Un groupe de trois professionnels discutant autour d'un ordinateur portable.

Le salarié peut-il obtenir la communication de ses courriels professionnels ?

Un salarié est fondé à demander à son employeur la communication de l’ensemble de ses courriels professionnels.

Cet article a été rédigé par Guillaume Talneau, Senior Manager au sein de l’équipe droit social d’EY Société d’Avocats.

Par un arrêt du 18 juin 2025, la Cour de cassation confirme qu’un salarié peut demander à son employeur la communication de l’ensemble des courriels émis ou reçus via sa messagerie professionnelle, au titre de son droit d’accès prévu à l’article 15 du RGPD (Règlement Général sur la Protection des Données, texte règlementaire encadrant le traitement des données personnelles au sein de l’Union Européenne). Ces courriels sont considérés comme des données à caractère personnel dès lors qu’ils permettent d’identifier directement ou indirectement une personne physique.

En l’occurrence, dans cette affaire, un salarié licencié avait sollicité de son ancien employeur la communication de son dossier personnel ainsi que l’ensemble des courriels échangés durant l’exécution de son contrat de travail. L’employeur s’était limité à transmettre les documents contractuels et de fin de contrat, ainsi que ceux relatifs à la santé (arrêts de travail) et à la rémunération (bulletins de paie, RIB), sans fournir les courriels demandés ni justifier ce refus.
La cour d’appel a condamné l’employeur à verser 500 € de dommages-intérêts pour non-respect du droit d’accès aux données personnelles. L’employeur s’est pourvu en cassation, soutenant que les courriels professionnels ne constituent pas des données à caractère personnel et que le droit d’accès garanti par le RGPD ne vise que les données contenues dans les documents, et non les documents eux-mêmes.

La Cour de cassation a rejeté le pourvoi de l’employeur et jugé que les courriels émis ou reçus par le salarié grâce à sa messagerie électronique professionnelle sont des données à caractère personnel au sens du RGPD. Le salarié a donc le droit d’accéder à ces courriels, l’employeur devant lui fournir tant les métadonnées (horodatage, destinataires) que leur contenu, sauf si les éléments dont la communication est demandée sont de nature à porter atteinte aux droits et libertés d’autrui. Cette limite permet à l’employeur d’opposer, par exemple, le secret des affaires ou la protection de la vie privée des tiers mentionnés dans les courriels. En l’espèce, l’absence de justification de l’employeur a été jugée fautive, et la condamnation à verser 500 € de dommages-intérêts au salarié a été confirmée.

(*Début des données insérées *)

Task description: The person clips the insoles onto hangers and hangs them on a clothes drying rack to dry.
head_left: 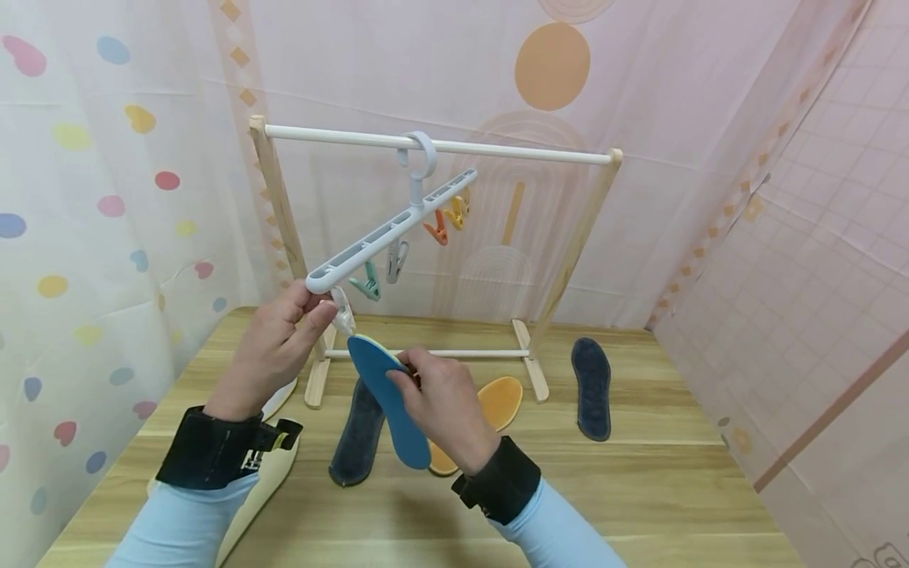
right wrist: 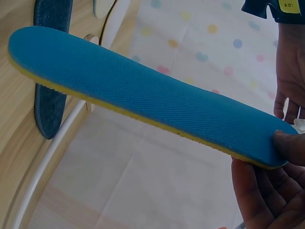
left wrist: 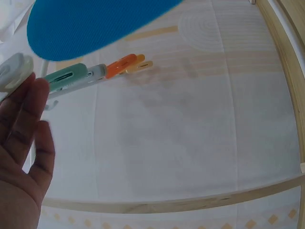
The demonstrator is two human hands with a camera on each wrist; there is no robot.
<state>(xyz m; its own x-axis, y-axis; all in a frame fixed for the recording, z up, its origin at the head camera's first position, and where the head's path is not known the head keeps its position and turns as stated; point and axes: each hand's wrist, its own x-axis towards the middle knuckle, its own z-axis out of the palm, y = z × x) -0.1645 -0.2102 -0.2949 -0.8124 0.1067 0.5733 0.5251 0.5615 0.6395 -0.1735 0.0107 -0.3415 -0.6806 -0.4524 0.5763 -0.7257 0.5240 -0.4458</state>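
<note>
Patterned cloth [head_left: 398, 71] backs a wood-grain table [head_left: 540, 489] bearing a wooden rack [head_left: 572, 254] and a grey plastic hanger [head_left: 383, 235]. The finely textured, yellow-edged blue insole [head_left: 379, 386] slants in the right hand's [head_left: 447, 402] pinch, its tip at a white clip [head_left: 344, 313], perhaps touching; the left hand [head_left: 277, 343] pinches that clip.

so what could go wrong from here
The flat blue insole with the yellow edge might slip, since the right hand grips it only near its upper end. The white plastic clip held by the left hand may miss the insole or catch too little. The pale grey plastic hanger, hung from one curved hook, could swing or tip.
</note>
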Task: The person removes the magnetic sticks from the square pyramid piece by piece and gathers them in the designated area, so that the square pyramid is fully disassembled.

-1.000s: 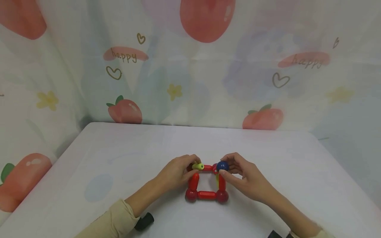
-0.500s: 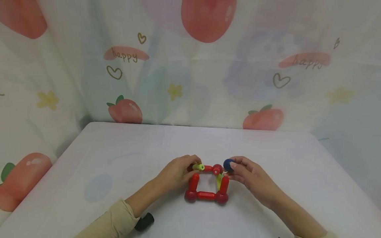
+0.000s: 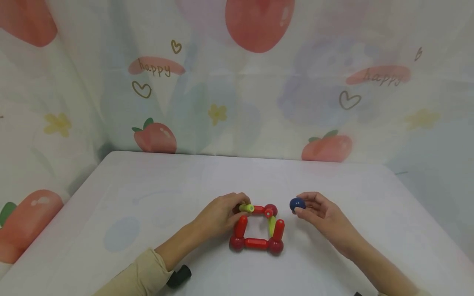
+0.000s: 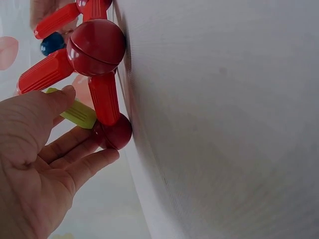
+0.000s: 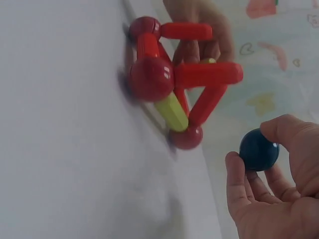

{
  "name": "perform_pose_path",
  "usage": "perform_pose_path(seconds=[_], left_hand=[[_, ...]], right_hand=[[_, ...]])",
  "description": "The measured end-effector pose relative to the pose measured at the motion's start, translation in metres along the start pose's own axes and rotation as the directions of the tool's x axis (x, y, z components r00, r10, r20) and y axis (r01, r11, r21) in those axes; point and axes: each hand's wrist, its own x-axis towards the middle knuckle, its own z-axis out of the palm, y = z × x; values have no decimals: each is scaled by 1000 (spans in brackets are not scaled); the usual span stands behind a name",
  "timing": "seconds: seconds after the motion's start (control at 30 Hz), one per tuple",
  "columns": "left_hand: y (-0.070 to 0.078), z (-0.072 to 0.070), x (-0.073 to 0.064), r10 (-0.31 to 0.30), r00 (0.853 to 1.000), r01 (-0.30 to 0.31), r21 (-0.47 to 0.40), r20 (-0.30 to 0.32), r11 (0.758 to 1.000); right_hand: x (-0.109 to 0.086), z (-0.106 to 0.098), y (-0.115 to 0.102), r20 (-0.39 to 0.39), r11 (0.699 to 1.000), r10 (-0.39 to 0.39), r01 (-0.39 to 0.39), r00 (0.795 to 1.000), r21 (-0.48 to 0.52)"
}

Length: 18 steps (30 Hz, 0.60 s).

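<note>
A square frame of red rods (image 3: 256, 244) and dark red balls (image 3: 275, 246) lies on the white table, with red rods sticking up from its corners. My left hand (image 3: 218, 216) pinches a yellow-green rod (image 4: 79, 114) at the far left corner, its other fingers against the red ball (image 4: 113, 132) there. To the right of the frame and apart from it, my right hand (image 3: 329, 220) holds a blue ball (image 3: 297, 204) between thumb and fingertips. Another yellow-green rod (image 5: 172, 112) runs along the frame's right side.
The table (image 3: 166, 181) ends at a patterned curtain (image 3: 240, 102) behind and at the left. A black cylindrical piece (image 3: 179, 276) shows beside the left sleeve (image 3: 140, 273).
My right hand has drawn the blue ball away to the right, off the frame's right side. The near right upright rod now leans further right. My left hand stays in place.
</note>
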Motion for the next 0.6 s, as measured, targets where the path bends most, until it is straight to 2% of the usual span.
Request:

Cette décision illustre une position maximaliste de la Cour de cassation en faveur du droit d’accès des salariés à l’intégralité de ses courriels professionnels échangés dans le cadre de la relation de travail, qui, ce faisant, s’aligne celle de la CNIL dans sa note du 5 janvier 2022 et s’inscrit dans le prolongement de la jurisprudence européenne. Si ce droit peut paraître difficile à gérer pour les employeurs en pratique, notamment en raison du volume de courriels à traiter ou de la sensibilité des échanges, il peut également permettre à un salarié d’alimenter un éventuel contentieux prud’homal contre son ancien employeur en lui fournissant des éléments de preuve considérables.

En outre, le caractère modique de la sanction en l’espèce (500 € de dommages-intérêts) n’exclut pas des conséquences plus lourdes en cas de manquements répétés ou de litiges plus complexes.

Il est donc essentiel que les sociétés envisagent la mise en place de procédures de traitement des demandes d’accès aux données personnelles, ainsi que des cas de refus éventuels dûment circonstanciés, notamment en cas d’atteinte au secret des affaires ou à la vie privée des tiers mentionnés dans les courriels. 

Ce qu'il faut retenir

La Cour de cassation confirme que les salariés ont le droit de demander à leurs employeurs la communication de tous les courriels professionnels échangés durant la relation de travail, conformément au RGPD, dans la mesure où ils contiennent des données personnelles. Cet arrêt souligne l'importance pour les entreprises d'établir des procédures claires pour traiter de telles demandes et, le cas échéant, pouvoir justifier une restriction à cette communication.